--- WHAT YOU ARE ASKED TO DO ---
Extract only the first line of the listing and every line after it up to and including the one with "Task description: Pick". Omit the pictures.

*** Opening of INPUT DATA ***

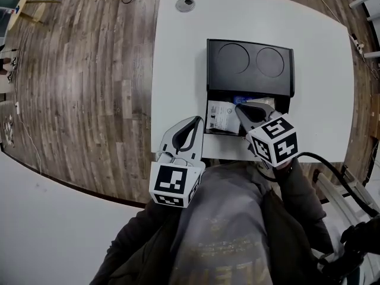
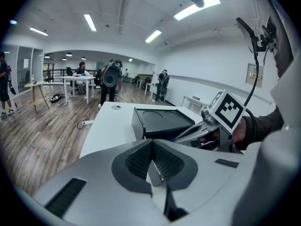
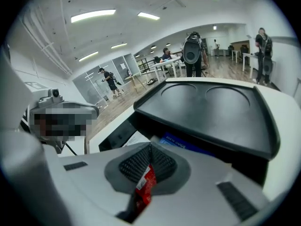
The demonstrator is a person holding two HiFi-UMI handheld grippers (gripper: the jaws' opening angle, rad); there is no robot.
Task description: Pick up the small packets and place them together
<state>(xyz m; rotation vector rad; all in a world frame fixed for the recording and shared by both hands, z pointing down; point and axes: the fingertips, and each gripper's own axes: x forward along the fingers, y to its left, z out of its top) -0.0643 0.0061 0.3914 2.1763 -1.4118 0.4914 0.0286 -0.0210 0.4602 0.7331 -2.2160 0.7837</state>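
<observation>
Gripping a small red packet (image 3: pixel 146 183) between clenched jaws, the right gripper (image 3: pixel 150 147) is shown clearly only in its own view. The packet is hidden in the head view, where that gripper (image 1: pixel 238 108) is seen reaching into the open compartment (image 1: pixel 209 123) at centre frame. The left gripper (image 2: pixel 152 142) is closed on nothing, its jaws pressed together, and is held over the table's lower-left corner, just left of the compartment. A blue packet (image 3: pixel 181 144) and a white printed item (image 1: pixel 221 116) are seen inside the compartment, below the black lid (image 1: pixel 249 67). Bare white table (image 1: pixel 178 52) is left on either side of the box, and wooden floor (image 1: pixel 77 88) lies beyond its left edge.
</observation>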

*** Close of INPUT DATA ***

--- EXERCISE OUTPUT ---
The demonstrator is a person holding two HiFi-UMI handheld grippers (gripper: the jaws' opening angle, rad); there is no robot.
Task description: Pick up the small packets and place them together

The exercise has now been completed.